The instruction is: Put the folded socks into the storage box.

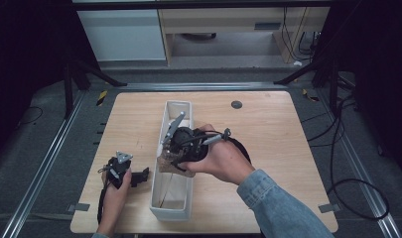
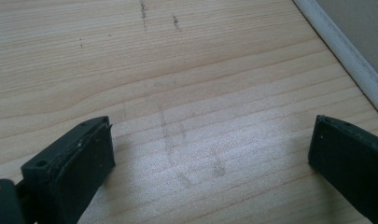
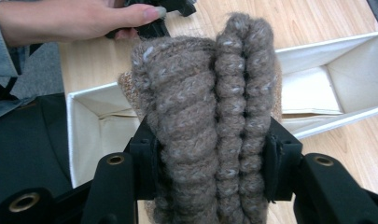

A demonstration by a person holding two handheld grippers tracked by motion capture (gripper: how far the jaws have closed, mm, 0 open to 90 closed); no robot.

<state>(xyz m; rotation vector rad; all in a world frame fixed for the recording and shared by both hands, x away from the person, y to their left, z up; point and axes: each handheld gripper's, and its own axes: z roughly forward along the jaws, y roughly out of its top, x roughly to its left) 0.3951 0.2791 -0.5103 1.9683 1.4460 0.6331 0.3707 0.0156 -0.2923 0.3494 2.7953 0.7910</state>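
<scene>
A pale wooden table (image 1: pixel 268 144) with rounded corners stands on grey carpet, dark metal rails running along both sides of it and black stand legs splayed at ten and two o'clock. Beyond the far edge are a white cabinet (image 1: pixel 121 32) and a light wooden desk (image 1: pixel 238 22), with cables trailing on the floor toward four o'clock. A small dark round disc (image 1: pixel 236 104) sits in the tabletop near twelve o'clock.

A long, narrow white fabric bin (image 1: pixel 171 198) runs from the centre of the table toward six o'clock. Over its middle the right gripper (image 3: pixel 210 158) is clamped on a rolled brown-grey knitted piece (image 3: pixel 210 116), probably a sock or a scarf, though the knit alone does not settle it. Both pads press into its sides, and the roll hangs above the open bin.

At eight o'clock the left gripper (image 2: pixel 210 158) rests low over bare, faintly scuffed wood, its jaws well apart with nothing between them; the bin's white rim lies off at its two o'clock.
</scene>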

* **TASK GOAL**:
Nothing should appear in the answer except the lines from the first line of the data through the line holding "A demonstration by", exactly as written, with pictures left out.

* **PROBLEM SOLUTION**:
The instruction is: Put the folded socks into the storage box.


A demonstration by a person holding two handheld grippers tracked by motion capture (gripper: how far the jaws have closed, mm, 0 open to 90 closed); no robot.

This exercise requires no additional answer.